Être une menace pour la sécurité de ses concitoyens n’est cependant pas un motif pour stopper une ascension politique au sein d’un parti fondé par d’anciens SS. En 2006, il ouvre une librairie nommée Anthinéa, en hommage à Charles Maurras. Les ouvrages en rayon sont sobrement qualifié par le Point « sulfureux ». Comprenez : révisionniste voir négationniste (quoi de plus normal pour un fan de Jean-Marie Lepen et ses « détails de l’histoire »). Bref antisémite.

En 2008, Frédéric Boccaletti invite dans sa funeste boutique Eric Delcroix, avocat du gratin néo-fasciste de ce pays et condamné pour contestation de crime contre l’humanité. La même année, le violent libraire varois est réintégré au FN, le parti a sans doute jugé qu’il ne pouvait plus se priver d’un tel atout.

En 2013, le sympathique militant d’extrême droite révèle un autre pan de sa joyeuse idéologie. Sans surprise, on le retrouve dans les cortèges homophobes de la Manif pour Tous aux côtés de Nick Griffin, figure du négationniste de l’autre côté de la Manche et proche de David Duke, responsable du Ku Klux Klan (antisémites de tous les pays, unissez-vous…).

Menace pour la sécurité un jour, menace pour la sécurité toujours

Telle semble être la devise de « l’homme fort du parti Marine Le Pen dans le Var« . 17 ans après sa première condamnation Frédéric Boccaletti récidive. En 2017, il est candidat pour la première fois aux élections législatives pour le parti qui porte encore le nom de Front National. Le 7 juin au marché de Sanary, une opposante a le malheur d’oser un acte terrible : distribuer des journaux informant les électeurs et les électrices de son parcours judiciaire. Comme elle n’a pas eu la présence d’esprit d’assurer sa sécurité par plusieurs gardes du corps, la violence frontiste se déchainent. Le Point rapporte que « la blessée a dû être transportée aux urgences par les pompiers. »

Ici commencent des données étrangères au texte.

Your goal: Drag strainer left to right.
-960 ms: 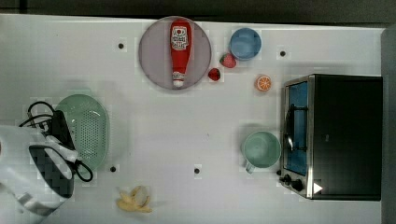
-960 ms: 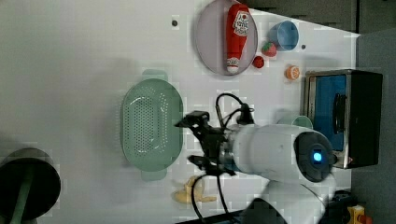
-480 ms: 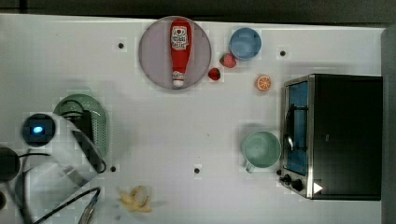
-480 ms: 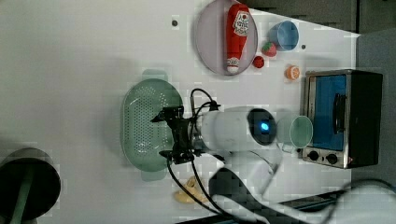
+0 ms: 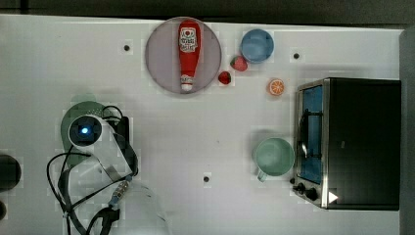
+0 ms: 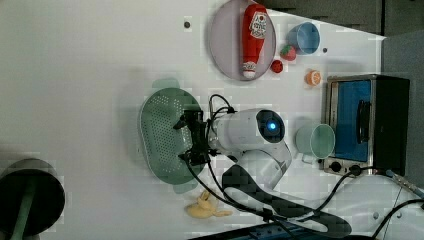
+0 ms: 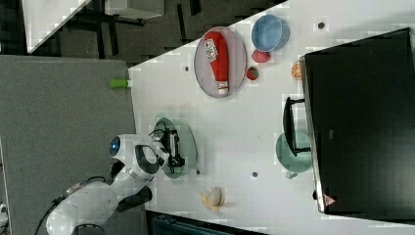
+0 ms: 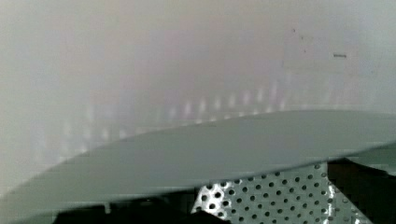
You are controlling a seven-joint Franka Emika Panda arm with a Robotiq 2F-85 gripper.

Faut-il s’étonner de tels agissements lorsqu’on sait que Frédéric Boccaletti a chargé Philippe Vardon, ex-skinhead de la « formation à la pratique politique » ? Ou faudrait-il plutôt s’étonner des petits arrangements du parti présidentiel avec un parti qui constitue, depuis sa création, une menace pour sécurité de la démocratie ?

Participer au débat d’idées doit pouvoir se faire en toute sécurité. L’activité des militants politiques est le coeur battant de la démocratie. Les personnes qui font peser un danger sur leur pratique sont donc une menace pour la démocratie. Frédéric Boccaletti est un homme violent et condamné pour cela. Marine Le Pen l’a choisie pour représenter son parti alors qu’elle avait certifié qu’elle ne arrêtait de donner l’investiture RN à des repris de justice. Marine Le Pen ment toujours plus fort. Frédéric Boccaletti est un danger de plus pour la démocratie en France. Et Macron ferme les yeux car il a besoin d’eux pour se maintenir au pouvoir et tenter appliquer jusqu’au bout son programme de saccage social.